Final: Apply communication skills by successfully giving report on one patient during
interdisciplinary rounds.

I have met this goal by spending the semester being engaged in interdisciplinary rounds so that I was able
to give report on a patient on my own by the end of the semester.

2. Mid-point: Provide patients with non-judgmental nursing care while practicing empathetic care
within the framework of the Catholic health ministry.

I have met this goal by always providing non-judgmental care. This week we had two inmates on the unit.
While they would be easy to judge, I remember that they are people too and they are patients.

Final: Tailor individualized nursing care to meet the needs of culturally diverse patients including
consulting with pastoral care.

This goal was partially met since I did not have to tailor care to a culturally diverse patient but I made sure
to ask if there were any cultural beliefs that I needed to be aware of when providing care.
3. Mid-point: Successfully process a difficult situation and react appropriately while providing patient
centered care with sensitivity and respect.

I met this goal early on as described in my reflection. The family of my patient made me doubt my skills as
a nurse but I reacted by thoroughly answering questions to the best of my ability or finding someone who
could.

Final: Meet the needs of patients through active listening, empathy, and encouragement.

This goal was met because I always met the needs of patients by actively listening, providing empathy, and
encouraging patients as well as their families when appropriate.

4. Mid-point: Recognize and report changes in patient status and critical results to appropriate
personnel using policies and procedures of healthcare agency.

I partially met this goal by recognizing a change in a patient’s heart rhythm and reporting to cardiology.
Additional interventions were ordered as a result.

Final: Participate in individualized plan of care based on patient values, novice level expertise and
evidence.

I met this goal by considering patient values when providing care as well as using my novice level of
expertise.

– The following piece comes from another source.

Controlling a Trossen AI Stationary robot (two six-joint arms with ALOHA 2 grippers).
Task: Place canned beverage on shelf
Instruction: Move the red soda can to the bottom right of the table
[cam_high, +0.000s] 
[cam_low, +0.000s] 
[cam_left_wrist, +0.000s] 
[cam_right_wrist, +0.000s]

When I was not sure of care based on my level of expertise, I made sure to find evidence of ask
for help.

5. Mid-point: Successfully identify strengths and personal learning needs and verbalizes these needs to
faculty by midpoint.

I meet this goal each day by reflecting on the care I have provided. I am my toughest critic. I make sure to
address my strength and weaknesses with my preceptor and set goals for each day as a result.

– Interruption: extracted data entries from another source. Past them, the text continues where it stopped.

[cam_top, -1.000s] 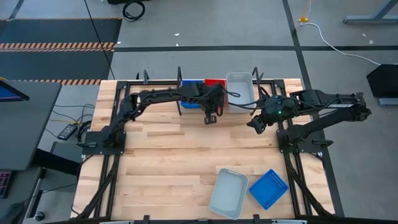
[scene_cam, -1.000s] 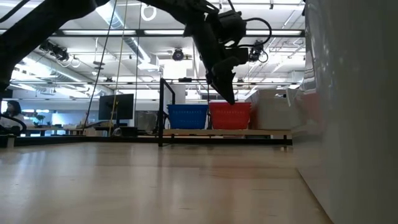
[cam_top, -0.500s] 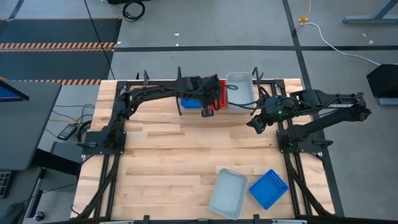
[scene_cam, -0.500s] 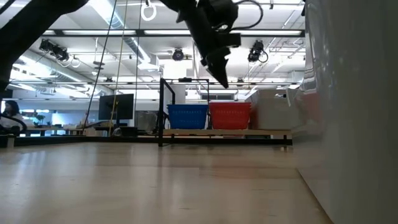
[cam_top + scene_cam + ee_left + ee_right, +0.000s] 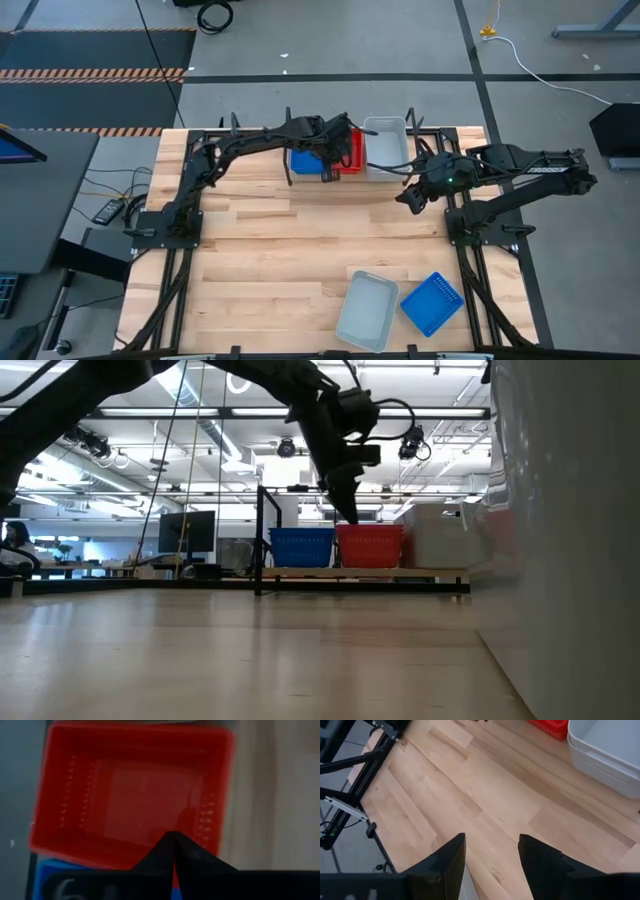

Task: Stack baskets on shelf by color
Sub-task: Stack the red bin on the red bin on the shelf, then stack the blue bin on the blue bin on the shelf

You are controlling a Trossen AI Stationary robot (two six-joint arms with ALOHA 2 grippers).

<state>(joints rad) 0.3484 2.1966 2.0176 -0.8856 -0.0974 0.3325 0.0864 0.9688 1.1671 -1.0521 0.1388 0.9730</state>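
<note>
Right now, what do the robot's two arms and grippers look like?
Both arms are black and jointed, with black cables looping along them. The left gripper has dark fingers tapering to a point. The right gripper has two broad, dark, wedge-shaped fingers. A small green light glows on the right arm's wrist.

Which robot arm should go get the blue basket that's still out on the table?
Probably the right. The blue basket lies on its side of the table, and its gripper is open and empty. The left gripper is shut, up by the shelf.
</note>
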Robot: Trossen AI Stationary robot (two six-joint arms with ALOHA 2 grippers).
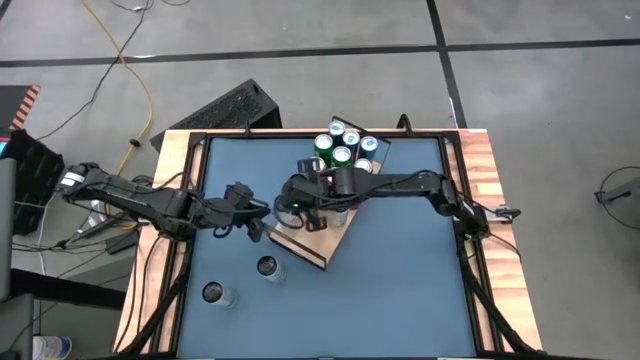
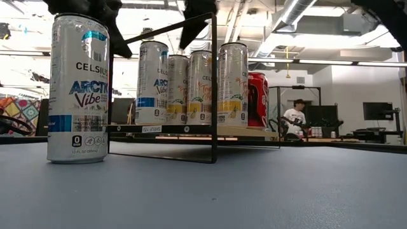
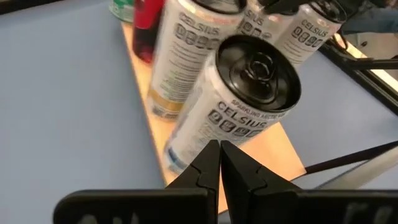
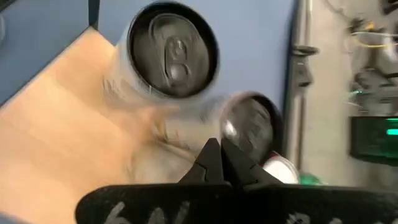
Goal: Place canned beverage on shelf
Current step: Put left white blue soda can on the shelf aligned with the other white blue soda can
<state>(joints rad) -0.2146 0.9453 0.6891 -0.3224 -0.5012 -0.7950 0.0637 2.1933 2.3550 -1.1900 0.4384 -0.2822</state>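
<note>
The shelf (image 1: 318, 243), a light-wood board with a black wire rail, lies slantwise in the table's middle. Several cans stand on it: green-topped ones (image 1: 342, 148) at its far end, and white Celsius cans (image 2: 200, 86) and a red can (image 2: 257, 98) in a row. My left gripper (image 3: 219, 148) is shut at the shelf's left corner, its tips at the lower side of a white Celsius can (image 3: 239, 93). My right gripper (image 4: 217, 144) is shut above the board, over two dark-topped cans (image 4: 173, 51). Two more cans (image 1: 268, 268) (image 1: 215, 293) stand on the blue table. My left gripper's shut fingertips (image 3: 211, 155) stand at the lower side wall (image 3: 196, 134) of the white Celsius can, which stands upright on the board near its corner. I cannot tell whether they touch it.
The blue tabletop (image 1: 400, 280) has a wooden rim (image 1: 490, 200) and black frame bars. In the low view one table can (image 2: 77, 89) stands close in front on the left. A person (image 2: 294, 117) sits far back in the room. A dark keyboard-like object (image 1: 215, 110) lies beyond the far-left corner.
</note>
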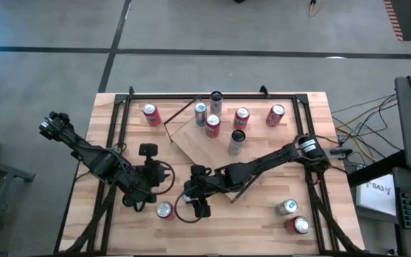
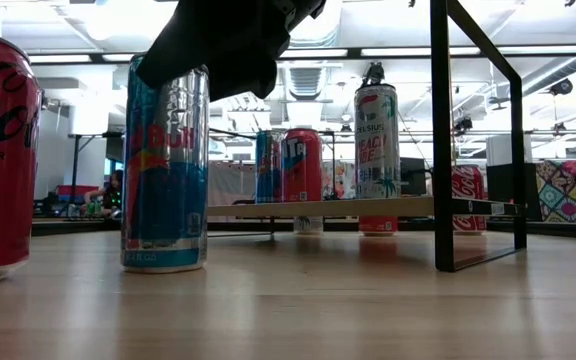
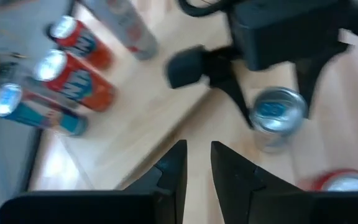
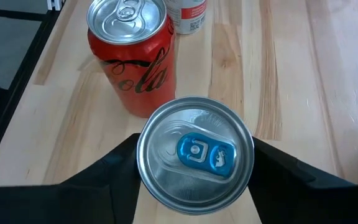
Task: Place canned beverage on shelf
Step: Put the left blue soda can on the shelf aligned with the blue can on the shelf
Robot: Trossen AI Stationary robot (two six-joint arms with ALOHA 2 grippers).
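Note:
A slim blue can with a blue tab stands upright on the tabletop near the front edge, its base on the wood. My right gripper reaches in from the right and is closed around it. A red cola can stands just beyond it, toward the left. The shelf, a light-wood board, lies in the far middle and carries several cans. My left gripper hovers left of the blue can, fingers almost together, with nothing between them. My right gripper has one finger on each side of the blue can's upper wall, just under the top rim. The fingers slant down from the table's right side. The can stands upright with its base on the table.
Two more cans stand at the near right. Red cans and a tall dark can stand at the back. A black frame runs along the table's edges. A white can stands behind the cola can.

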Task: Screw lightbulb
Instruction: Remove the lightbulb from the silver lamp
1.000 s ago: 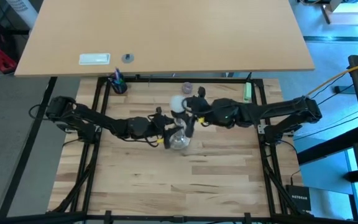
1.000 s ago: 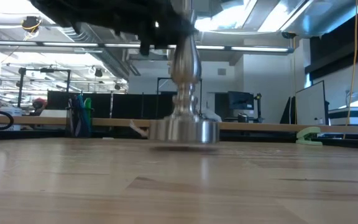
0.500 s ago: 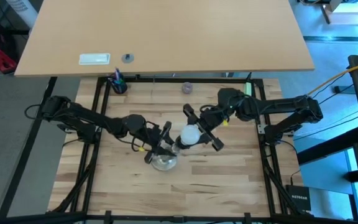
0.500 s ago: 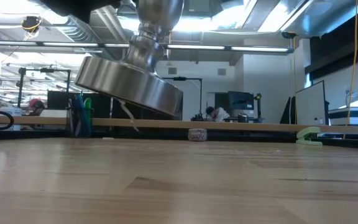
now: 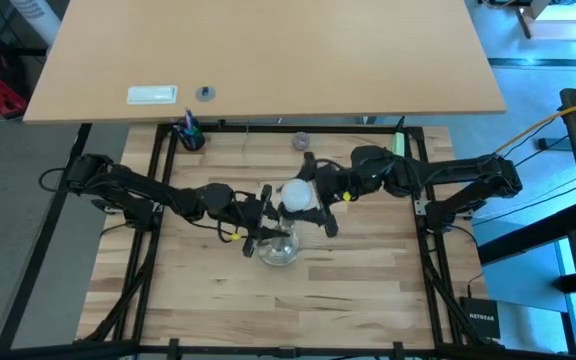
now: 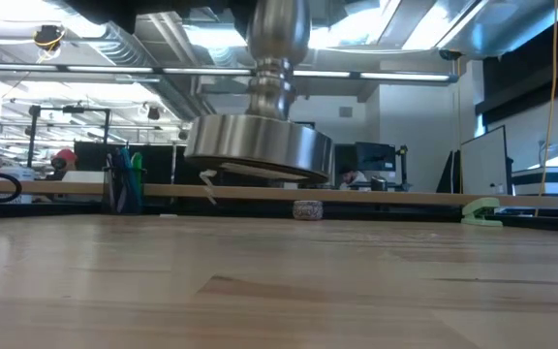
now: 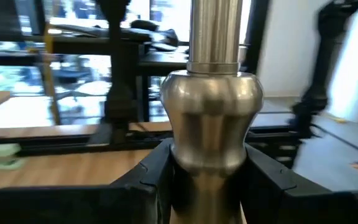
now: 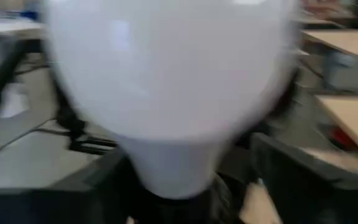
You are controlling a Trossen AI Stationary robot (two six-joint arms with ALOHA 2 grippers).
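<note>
— Where is the lightbulb (image 5: pixel 295 195)?

— Over the middle of the table (image 5: pixel 348 280), globe up, its narrow base seated in the dark socket at the top of the silvery stand (image 6: pixel 260 145). In the right wrist view the white globe (image 8: pixel 166 81) fills nearly everything.

— And the stand?

— Off the wood. From table height its round base hangs tilted above the surface, clear of it.

— Who holds it?

— The left gripper (image 5: pixel 263 222), reaching in from the left, is clamped on the stand's bulging stem; its own camera shows the dark fingers (image 7: pixel 148 180) pressed against the metal on both sides.

— The right gripper (image 5: pixel 313 195)?

— Around the bulb from the right, fingers spread to either side of the globe. Whether they touch the glass I cannot tell; they look parted.

— Anything else?

— A small greyish knob (image 5: pixel 301 141) lies near the table's far edge, well apart.
</note>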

Final: Continue to seek out experiences to improve clinical skills in the hospital setting.

I met this goal by seeking out experiences to improve clinical skills throughout each shift. I helped with
procedures even when they were not for my own patients in order to gain exposure.

Nielsen, A., Stragnell, S., & Jester P (2007). Guide for reflection using the Clinical Judgment Model. Journal of Nursing Education, 46(11), p. 513-516.